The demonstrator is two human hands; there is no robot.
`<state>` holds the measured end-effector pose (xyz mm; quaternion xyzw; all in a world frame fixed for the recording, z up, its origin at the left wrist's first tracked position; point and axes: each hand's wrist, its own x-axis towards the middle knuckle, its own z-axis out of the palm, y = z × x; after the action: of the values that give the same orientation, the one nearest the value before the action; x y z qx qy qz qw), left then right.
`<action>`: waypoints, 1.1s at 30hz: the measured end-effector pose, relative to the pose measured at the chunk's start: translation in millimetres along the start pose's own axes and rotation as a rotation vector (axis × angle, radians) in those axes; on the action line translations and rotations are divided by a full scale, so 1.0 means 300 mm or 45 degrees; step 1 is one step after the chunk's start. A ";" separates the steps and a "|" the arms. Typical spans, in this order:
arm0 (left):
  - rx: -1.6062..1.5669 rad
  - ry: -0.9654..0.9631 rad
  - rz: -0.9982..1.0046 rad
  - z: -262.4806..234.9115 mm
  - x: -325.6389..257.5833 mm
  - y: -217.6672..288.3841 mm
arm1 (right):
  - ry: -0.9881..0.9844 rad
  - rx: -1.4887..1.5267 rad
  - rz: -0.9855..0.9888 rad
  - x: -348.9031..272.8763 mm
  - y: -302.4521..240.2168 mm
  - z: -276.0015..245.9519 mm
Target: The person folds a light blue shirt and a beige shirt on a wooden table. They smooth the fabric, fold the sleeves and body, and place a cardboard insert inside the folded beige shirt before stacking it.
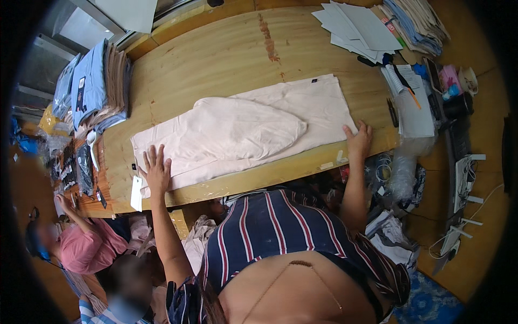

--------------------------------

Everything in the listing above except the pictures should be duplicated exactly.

The demonstrator is two human hands; there is no robot.
`<state>` holds the measured end-effector pose (xyz mm; quaternion xyzw; all in a world frame fixed for the recording, z up, its origin at the left wrist's first tracked position; point and axes: each hand's wrist, its own x-axis towards the middle knuckle, its own z-axis out of the palm, y = z × x; after the action: of the values that give the same orientation, the one nearest the value before the action; x y z qx qy qz qw), left then right.
`<action>`: waypoints, 1.1s at 30hz: the measured end-effector pose, relative to the pose measured at the chunk's start: translation in millimetres along the start pose's own axes and rotation as a rotation vector (axis × angle, radians) in those axes; on the action line translations and rotations are divided by a full scale, so 1.0 means 300 mm or 45 degrees; step 1 is one step after the chunk's start. A ";" separates the steps and a "|" the arms. Typical spans, in this order:
arm0 (left):
  - rx: -1.6062..1.5669 rad
  - ry: -0.9654..0.9631 rad
  - rz: -0.9982..1.0046 rad
  - z: -262.4806..234.9115 mm
  - x: -325.6389..257.5833 mm
  - y: -217.6672..288.3841 mm
arm1 (right):
  - ry: -0.9881..0.9844 rad
  - rx: -1.4887..1.5267 rad
  - rz: -0.9855..0.9888 rad
  - x: -348.9031..272.8763 mm
  - y: -302.4521..240.2168 mm
  - z: -276.0015..245.9519 mm
Target: The person folds a light blue shirt and a beige shirt on a wooden table. They smooth the fabric, fold the sleeves and body, and place a cardboard insert inside the folded beige shirt before stacking it.

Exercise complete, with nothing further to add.